We also see in the schools with Goals 2000 a psychiatric
categorization ("profiling") of all children....There is no
classification for "normal" in the DSM-IV....
We are seeing the Nazification of America, the destruction
of the fabric of an integrated society, in the name of some good.
(Would you expect its introduction in the name of evil?)

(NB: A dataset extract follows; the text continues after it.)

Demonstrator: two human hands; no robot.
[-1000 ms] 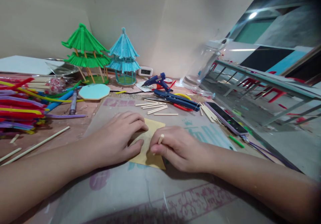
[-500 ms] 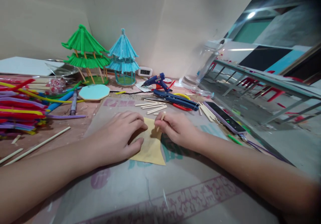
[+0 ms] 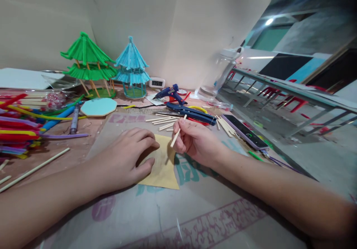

Thomas Dorman, M.D., Kent, WA
from Fact, Fiction & Fraud in Modern Medicine,
The Pogrom Continues. After six years of despair, the
federal court handed down a judgment against us for $77,000. Only
minutes before the deadline, the government filed an appeal. As
they promised at the last hearing when the judge lowered the
penalty to this "small" amount, they will again request "more
than the Krizeks are worth." The Hungarian prosecutor Bruce Hegyi
was removed from our case.... He was obviously not cruel enough,
and he was replaced by a woman. It was said in the Nazi camps
that women were more effective.
Mrs. Blanka Krizek, Washington, DC
Unalienable Rights. In my opinion, the fraud, duress,
and coercion elements [referred to in the Nuremberg Code] are
present when patients are sold an insurance policy without
knowing that every word they exchange with their doctor may
become subject to scrutiny...for economic reasons. [There are]
certain rights that are unalienable or "incapable of being
surrendered." The right to privacy in patient-physician
communications even predates the U.S. Constitution.